Sungur Ağabey’in mizacı derlemek, toparlamaktı

Geçtiğimiz hafta ruhunun ufkuna yürüyen Mustafa Sungur Ağabey’i onu yakından tanıyanlar anlattı

Bediüzzaman Said Nursi Hazretleri’nin talebesi, manevî evladı Mustafa Sungur, geçtiğimiz hafta ruhunun ufkuna yürüdü.

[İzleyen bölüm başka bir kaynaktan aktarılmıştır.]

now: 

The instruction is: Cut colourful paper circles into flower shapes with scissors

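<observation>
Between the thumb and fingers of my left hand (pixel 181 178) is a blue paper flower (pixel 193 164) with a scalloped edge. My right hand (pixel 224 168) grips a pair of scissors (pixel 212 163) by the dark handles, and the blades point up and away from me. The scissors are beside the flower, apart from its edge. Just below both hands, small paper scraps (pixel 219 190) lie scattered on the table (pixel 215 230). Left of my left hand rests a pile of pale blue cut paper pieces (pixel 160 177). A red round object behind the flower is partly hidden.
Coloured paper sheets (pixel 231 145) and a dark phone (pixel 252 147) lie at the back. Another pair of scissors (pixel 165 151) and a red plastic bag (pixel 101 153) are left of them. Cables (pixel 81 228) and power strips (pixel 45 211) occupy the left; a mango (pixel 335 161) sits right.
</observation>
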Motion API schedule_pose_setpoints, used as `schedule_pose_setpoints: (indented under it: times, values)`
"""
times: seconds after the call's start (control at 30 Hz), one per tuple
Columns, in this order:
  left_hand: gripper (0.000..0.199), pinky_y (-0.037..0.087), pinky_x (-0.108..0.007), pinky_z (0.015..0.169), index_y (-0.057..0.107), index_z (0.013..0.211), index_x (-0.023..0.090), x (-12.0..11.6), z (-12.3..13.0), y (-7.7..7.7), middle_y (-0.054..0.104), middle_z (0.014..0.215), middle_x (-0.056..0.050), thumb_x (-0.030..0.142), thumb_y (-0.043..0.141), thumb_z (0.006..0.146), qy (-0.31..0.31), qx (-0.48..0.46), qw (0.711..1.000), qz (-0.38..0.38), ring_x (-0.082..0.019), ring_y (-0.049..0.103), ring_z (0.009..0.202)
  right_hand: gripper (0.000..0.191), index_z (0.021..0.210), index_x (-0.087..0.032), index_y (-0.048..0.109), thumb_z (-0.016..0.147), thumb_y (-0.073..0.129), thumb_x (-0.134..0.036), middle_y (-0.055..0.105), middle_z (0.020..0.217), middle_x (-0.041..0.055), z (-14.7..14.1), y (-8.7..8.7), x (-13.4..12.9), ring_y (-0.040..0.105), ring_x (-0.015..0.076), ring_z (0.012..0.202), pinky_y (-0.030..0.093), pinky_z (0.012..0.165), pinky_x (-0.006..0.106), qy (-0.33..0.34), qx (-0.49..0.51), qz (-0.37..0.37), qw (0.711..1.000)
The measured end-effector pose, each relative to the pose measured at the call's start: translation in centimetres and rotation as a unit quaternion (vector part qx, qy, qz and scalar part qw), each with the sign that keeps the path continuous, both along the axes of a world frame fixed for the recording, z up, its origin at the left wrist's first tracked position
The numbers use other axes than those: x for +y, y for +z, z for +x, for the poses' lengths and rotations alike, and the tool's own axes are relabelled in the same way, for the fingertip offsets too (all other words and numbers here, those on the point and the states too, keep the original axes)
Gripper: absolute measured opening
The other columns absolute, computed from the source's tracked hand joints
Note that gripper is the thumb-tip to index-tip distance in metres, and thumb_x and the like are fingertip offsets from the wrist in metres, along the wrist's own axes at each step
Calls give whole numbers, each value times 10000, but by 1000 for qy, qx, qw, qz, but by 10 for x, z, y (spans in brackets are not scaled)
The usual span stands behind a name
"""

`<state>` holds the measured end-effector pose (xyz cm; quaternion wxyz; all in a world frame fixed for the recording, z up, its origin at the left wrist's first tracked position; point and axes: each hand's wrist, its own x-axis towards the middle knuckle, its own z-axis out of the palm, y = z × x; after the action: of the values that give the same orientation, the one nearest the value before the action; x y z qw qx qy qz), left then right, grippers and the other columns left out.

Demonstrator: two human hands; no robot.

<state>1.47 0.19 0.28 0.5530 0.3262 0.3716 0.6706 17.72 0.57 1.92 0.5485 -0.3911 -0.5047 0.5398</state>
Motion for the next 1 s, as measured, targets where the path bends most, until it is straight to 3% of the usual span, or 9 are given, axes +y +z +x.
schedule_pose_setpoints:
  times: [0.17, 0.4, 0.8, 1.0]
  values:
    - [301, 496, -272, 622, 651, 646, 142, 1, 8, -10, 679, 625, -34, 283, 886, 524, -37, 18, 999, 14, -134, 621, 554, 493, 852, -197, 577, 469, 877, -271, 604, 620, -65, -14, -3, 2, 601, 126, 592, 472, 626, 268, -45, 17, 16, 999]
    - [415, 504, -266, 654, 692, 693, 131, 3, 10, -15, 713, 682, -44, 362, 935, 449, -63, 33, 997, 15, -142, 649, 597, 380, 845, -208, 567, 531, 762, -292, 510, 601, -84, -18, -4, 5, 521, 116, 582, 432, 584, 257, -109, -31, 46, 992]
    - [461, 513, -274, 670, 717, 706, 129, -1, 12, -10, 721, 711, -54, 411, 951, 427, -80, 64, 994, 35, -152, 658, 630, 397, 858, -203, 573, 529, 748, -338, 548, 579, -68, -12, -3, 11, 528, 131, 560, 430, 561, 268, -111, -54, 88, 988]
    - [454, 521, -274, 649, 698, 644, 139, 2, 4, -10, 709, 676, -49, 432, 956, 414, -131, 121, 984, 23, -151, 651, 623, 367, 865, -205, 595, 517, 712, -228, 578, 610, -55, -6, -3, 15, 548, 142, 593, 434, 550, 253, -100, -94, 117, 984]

Sungur ağabey, Niyazi Mısri’nin  “Bir damla idik, saldık onu denize/Damla bizi nice anlasın/Umman olan anlar bizi/Anlamaz hayvan olan/Hayran olan anlar bizi” mısralarındaki ifadeleriyle, Üstad’ın ve Nurlar’ın hayranı, Nurlar’ın küçük kahramanıydı.

İkinci Dünya Savaşı sonrası, Türkiye’de köy enstitüleri fırtınasının estiği yıllar... Tek Parti idaresi, yetişmekte olan her Türk gencine tek tip elbise giydirmek istemektedir bu okullar vasıtasıyla. O yıllar bayramlarda “Cumhuriyet’in çatısını biz yapacağız” nutukları atan, sigara içmeyen, köy enstitülü bir genç de milliyetçi duyguları hasebiyle kendini vatanın kurtarıcısı olarak görmektedir. Ta ki, Bediüzzaman Said Nursi Hazretleri’nin çilekeş hayatına ortak olana kadar. İman hakikatlerinin anlatılmasında büyük emekleri geçen Mustafa Sungur Ağabeyden bahsediyoruz. Üstad Hazretleri’nin ‘Küçük Said’ dediği manevi evladı ve ‘Nur’un küçük kahramanı’ndan. Geçtiğimiz hafta ruhunun ufkuna yürüyen Mustafa Sungur Ağabey’i onu yakından tanıyanlar anlattı.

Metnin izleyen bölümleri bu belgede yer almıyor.